Und The West Australian schreibt: Der Djoker habe sich in den Joker verwandelt und sich selbst schamlos die Rolle als Bösewicht zugeteilt, bevor er seinen Versuch startet, die Tenniswelt zu regieren.

Noch härter The Canberra Times:

„Heben Sie die Hand, wenn Sie wirklich überrascht waren, als Novak Djoković eine medizinische Ausnahmegenehmigung für die Australian Open erhalten hat.

Entsetzt vielleicht. Wütend, ja.
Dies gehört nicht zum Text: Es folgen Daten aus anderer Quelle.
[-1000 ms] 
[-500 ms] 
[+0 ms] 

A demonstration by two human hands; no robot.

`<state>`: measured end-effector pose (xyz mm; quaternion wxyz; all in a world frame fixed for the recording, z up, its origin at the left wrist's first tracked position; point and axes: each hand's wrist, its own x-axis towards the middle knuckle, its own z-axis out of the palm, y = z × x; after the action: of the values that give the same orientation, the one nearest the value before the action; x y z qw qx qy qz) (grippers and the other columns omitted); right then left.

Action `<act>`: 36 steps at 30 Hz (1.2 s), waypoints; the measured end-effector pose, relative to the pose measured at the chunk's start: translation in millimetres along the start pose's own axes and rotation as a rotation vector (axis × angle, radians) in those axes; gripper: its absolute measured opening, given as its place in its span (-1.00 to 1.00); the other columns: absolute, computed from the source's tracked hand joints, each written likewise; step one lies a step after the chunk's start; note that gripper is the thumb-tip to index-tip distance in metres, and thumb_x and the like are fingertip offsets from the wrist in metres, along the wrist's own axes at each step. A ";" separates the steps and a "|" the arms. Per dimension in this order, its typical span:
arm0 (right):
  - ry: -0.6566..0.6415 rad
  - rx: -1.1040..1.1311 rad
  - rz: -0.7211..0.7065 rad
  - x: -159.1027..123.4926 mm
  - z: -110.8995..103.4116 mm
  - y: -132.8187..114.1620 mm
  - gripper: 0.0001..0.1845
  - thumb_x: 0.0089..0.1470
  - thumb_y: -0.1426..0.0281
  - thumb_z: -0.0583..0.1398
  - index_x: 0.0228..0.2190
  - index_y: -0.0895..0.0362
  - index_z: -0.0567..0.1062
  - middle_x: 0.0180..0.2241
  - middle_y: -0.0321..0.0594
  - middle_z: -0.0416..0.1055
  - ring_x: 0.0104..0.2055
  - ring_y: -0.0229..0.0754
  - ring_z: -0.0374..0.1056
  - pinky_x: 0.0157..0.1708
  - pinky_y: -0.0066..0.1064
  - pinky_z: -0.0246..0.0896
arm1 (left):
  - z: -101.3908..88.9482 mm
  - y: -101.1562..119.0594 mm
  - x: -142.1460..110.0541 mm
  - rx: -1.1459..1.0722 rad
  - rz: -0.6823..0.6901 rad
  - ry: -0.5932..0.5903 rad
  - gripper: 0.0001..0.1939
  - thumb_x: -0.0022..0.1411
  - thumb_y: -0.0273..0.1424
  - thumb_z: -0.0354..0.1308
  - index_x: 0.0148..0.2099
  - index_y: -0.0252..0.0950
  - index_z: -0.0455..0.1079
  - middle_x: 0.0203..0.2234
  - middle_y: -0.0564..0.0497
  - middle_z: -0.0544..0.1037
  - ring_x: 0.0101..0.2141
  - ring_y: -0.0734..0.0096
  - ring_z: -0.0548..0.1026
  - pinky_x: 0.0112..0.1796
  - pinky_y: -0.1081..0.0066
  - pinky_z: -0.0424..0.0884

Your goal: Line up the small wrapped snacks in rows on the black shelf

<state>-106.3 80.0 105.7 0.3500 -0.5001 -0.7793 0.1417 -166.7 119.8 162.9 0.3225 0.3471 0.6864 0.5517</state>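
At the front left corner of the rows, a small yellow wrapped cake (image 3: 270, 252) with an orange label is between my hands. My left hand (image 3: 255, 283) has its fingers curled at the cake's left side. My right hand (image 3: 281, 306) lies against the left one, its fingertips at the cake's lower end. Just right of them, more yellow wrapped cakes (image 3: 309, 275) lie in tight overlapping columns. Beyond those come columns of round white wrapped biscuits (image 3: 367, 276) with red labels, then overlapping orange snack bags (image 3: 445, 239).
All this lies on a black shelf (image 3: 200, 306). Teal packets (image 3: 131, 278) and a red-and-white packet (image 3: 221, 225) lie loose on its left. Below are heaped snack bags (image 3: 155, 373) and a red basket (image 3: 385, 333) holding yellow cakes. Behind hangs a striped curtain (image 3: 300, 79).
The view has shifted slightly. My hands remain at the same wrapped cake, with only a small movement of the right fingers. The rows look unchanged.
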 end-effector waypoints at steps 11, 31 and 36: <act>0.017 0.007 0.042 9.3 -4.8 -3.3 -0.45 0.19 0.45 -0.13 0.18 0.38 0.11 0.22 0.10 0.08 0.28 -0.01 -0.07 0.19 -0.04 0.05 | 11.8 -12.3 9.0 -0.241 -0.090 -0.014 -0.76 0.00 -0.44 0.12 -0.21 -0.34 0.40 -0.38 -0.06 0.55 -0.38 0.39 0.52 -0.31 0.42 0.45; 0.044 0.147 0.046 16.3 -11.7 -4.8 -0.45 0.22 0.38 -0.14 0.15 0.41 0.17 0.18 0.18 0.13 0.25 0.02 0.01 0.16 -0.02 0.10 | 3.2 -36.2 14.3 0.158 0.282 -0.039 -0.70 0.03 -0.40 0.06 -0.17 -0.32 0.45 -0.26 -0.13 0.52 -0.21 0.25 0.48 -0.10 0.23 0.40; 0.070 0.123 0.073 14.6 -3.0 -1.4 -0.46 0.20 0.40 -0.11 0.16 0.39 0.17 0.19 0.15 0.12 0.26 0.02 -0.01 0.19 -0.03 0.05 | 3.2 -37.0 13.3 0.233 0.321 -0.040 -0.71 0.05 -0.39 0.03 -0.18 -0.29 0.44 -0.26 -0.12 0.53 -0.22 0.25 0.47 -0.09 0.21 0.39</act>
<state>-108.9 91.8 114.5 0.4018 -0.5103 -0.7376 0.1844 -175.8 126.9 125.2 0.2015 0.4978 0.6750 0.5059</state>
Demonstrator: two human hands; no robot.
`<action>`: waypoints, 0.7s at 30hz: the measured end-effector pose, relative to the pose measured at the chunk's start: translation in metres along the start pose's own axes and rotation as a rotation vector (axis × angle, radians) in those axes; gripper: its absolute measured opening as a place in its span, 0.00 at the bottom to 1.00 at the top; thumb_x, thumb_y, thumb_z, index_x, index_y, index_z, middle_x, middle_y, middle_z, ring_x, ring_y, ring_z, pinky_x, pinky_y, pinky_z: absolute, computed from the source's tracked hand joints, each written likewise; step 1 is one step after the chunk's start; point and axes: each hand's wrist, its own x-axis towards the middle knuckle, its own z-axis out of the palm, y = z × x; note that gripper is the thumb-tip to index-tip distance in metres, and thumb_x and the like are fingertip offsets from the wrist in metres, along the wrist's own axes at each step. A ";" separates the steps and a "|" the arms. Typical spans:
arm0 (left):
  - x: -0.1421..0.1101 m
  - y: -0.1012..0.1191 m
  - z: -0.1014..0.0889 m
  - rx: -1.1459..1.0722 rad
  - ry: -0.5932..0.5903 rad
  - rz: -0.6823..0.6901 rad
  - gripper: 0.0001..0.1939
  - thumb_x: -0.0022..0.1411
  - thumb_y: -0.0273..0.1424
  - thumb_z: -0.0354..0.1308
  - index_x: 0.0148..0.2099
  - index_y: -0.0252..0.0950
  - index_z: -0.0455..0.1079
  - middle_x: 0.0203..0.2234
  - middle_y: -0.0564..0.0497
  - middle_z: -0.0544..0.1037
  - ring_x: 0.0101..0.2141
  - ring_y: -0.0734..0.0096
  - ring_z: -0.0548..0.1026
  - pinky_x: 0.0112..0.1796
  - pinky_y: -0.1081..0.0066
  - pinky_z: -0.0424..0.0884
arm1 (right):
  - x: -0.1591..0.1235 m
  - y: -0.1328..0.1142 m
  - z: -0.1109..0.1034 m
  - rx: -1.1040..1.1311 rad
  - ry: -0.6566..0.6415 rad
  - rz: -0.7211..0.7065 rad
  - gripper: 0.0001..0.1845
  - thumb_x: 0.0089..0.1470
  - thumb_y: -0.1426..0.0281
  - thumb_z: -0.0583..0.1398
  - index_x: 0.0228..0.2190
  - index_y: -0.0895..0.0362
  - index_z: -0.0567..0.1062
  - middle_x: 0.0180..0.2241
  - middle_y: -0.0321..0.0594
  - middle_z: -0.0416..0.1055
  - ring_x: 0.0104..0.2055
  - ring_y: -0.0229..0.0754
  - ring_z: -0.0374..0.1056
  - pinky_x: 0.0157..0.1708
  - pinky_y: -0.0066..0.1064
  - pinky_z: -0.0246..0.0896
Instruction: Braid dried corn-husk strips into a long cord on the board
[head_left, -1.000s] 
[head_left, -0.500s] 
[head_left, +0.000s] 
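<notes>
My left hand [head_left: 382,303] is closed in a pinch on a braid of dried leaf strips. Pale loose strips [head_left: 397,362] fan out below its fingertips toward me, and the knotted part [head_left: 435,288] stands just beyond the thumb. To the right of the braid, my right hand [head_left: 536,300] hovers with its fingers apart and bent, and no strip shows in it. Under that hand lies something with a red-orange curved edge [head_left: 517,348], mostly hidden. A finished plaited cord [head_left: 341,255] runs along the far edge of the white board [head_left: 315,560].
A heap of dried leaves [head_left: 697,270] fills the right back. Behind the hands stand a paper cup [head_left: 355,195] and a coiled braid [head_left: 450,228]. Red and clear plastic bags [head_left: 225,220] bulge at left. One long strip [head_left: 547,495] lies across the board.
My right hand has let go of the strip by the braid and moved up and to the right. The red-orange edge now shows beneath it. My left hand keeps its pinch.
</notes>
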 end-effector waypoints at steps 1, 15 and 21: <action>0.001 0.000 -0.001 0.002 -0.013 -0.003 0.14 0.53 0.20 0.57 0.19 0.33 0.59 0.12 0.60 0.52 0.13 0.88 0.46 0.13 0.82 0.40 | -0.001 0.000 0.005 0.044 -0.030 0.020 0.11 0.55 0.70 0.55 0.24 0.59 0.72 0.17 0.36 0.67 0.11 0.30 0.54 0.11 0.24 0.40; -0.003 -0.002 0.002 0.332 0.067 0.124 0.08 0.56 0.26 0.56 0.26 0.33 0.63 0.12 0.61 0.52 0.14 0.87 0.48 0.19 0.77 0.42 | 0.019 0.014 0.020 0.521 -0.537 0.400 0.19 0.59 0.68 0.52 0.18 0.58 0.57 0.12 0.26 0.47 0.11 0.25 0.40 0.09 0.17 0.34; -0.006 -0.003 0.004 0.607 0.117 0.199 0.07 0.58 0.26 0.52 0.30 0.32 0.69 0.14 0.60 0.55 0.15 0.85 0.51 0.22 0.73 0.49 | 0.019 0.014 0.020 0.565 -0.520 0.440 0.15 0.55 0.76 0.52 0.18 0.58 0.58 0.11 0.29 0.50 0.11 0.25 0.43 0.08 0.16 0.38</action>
Frustriert, enttäuscht, angewidert, das Gefühl, als hätten wir alle gerade eine massive Ohrfeige bekommen. (…)“

Es sei traurig für die Bewohner des Landes, denen während dieser Pandemie immer wieder internationale und zwischenstaatliche Reisen verweigert wurden, selbst um ihre sterbenden Lieben zu sehen. Für diejenigen, die von ihren Kindern getrennt wurden oder nicht an der Beerdigung eines engen Freundes oder Familienmitglieds teilnehmen konnten. Leider seien die Regeln anders, wenn Sie ein globaler Sport-Superstar sind, auch wenn Sie keinerlei Respekt vor einem Virus gezeigt haben, das in den letzten zwei Jahren fast 300 Millionen Menschen auf der ganzen Welt infiziert habe.

Der in Australien populäre Arzt Stephen Parnis aus Victoria sagte dazu: 

„Wenn er sich weigert, sich impfen zu lassen, sollte er nicht reingelassen werden.“

Der ehemalige australische Tennisprofi Sam Groth schrieb in einer Kolumne für The Herald Sun:

„Die medizinische Ausnahmegenehmigung für Novak Djoković, damit er die Australian Open spielen kann, ist eine kranke Heuchelei. Seine Teilnahme ist eine Beleidigung für jeden Australier, der wegen Covid durch die Hölle gegangen ist.“

Groth bezeichnete die Ausnahmegenehmigung als

„eine Entscheidung, die jedem Bürger Victorias und Australiens ins Gesicht spuckt“.